The government said it had recordings made by an informant who worked under Pasquale Parrello, an alleged Genovese captain whose crew operated out of his Arthur Avenue restaurant in the Bronx, Pasquale's Rigoletto, and later under Philadelphia crime boss Joseph Merlino.

An FBI undercover agent, the government said, made recordings while working under Eugene "Rooster" D'Onofrio, who headed crews on Mulberry Street in New York City, and in Springfield, Mass.

The indictment described racketeering activities ranging from a casino that offered illegal gambling activities in Yonkers to assaults and traditional strong-arm and leg-breaking activities to protect mob enterprises to health care fraud scams.

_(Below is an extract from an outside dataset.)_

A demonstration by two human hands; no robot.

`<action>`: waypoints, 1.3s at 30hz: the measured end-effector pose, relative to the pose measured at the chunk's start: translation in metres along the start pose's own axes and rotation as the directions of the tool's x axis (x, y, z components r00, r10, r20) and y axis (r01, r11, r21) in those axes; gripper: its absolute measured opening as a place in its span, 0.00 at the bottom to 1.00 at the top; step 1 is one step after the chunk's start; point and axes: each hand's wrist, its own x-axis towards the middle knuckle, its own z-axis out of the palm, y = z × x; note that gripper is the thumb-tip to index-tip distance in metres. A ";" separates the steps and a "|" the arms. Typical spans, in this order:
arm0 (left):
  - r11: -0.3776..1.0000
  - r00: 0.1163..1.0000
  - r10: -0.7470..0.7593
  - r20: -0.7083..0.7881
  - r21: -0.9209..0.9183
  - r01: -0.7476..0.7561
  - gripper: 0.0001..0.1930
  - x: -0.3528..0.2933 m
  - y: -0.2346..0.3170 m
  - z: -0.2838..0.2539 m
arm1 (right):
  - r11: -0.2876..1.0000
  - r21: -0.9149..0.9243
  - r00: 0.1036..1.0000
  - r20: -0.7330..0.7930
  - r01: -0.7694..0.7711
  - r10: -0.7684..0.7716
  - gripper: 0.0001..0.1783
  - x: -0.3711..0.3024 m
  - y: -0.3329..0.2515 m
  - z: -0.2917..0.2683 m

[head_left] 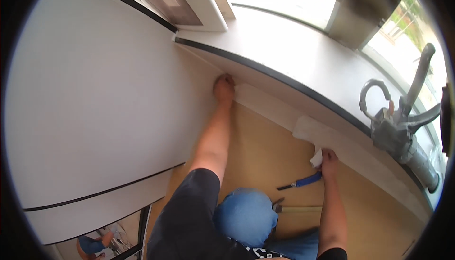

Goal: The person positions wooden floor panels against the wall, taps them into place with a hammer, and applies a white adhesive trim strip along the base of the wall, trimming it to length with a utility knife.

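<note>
At the far corner, where a white panel meets the low wall under the window, my left hand presses in with bent, closed fingers. It is next to the end of a white strip running along the foot of that wall; what its fingers hold, if anything, is hidden. My right hand grips a blue-handled utility knife, its dark blade pointing left. A folded white piece of sheet is also in those fingers. Above it, a loose white flap lies over the strip.
A hammer lies on the tan floor beside my denim-covered knee. A white sill with a dark edge overhangs the strip. At right, a grey pole with a hook and prongs stands before the window. A mirror-like panel is lower left.
</note>
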 end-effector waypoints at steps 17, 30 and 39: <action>0.679 0.695 0.617 -0.369 -0.199 -0.707 0.10 0.008 0.243 -0.283 | 1.000 0.026 1.000 -0.028 -0.012 0.012 0.17 0.011 0.019 0.002; 0.952 0.950 0.244 0.193 0.137 -0.273 0.31 -0.046 0.003 -0.027 | 0.998 0.000 0.998 0.003 -0.062 0.062 0.18 0.002 -0.002 0.010; 0.901 0.937 0.316 0.148 0.263 -0.345 0.41 -0.033 0.000 0.002 | 0.999 -0.033 0.998 -0.065 0.005 -0.007 0.18 0.002 0.006 0.000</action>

In one incident cited in the indictment, Parrello allegedly ordered two underlings _ one nicknamed "The Beast" _ to assault a panhandler in his Arthur Avenue neighborhood and "break" his knees.

Afterward, according to the charges, one of the legbreakers said on a wiretap, "Remember the old days in the neighborhood when we used to play baseball? A ballgame like that was done."

Thirty-nine defendants were arrested Thursday in New York, Florida and Massachusetts, and are scheduled to appear in court. Others were already in custody or have agreed to surrender, officials said.

Sign up to read this article
Read news from 100’s of titles, curated specifically for you.
Already a member? Sign in here
Related Stories
Top stories on inkl right now
One subscription that gives you access to news from hundreds of sites
Already a member? Sign in here
Our Picks
Fourteen days free
Download the app
One app. One membership.
100+ trusted global sources.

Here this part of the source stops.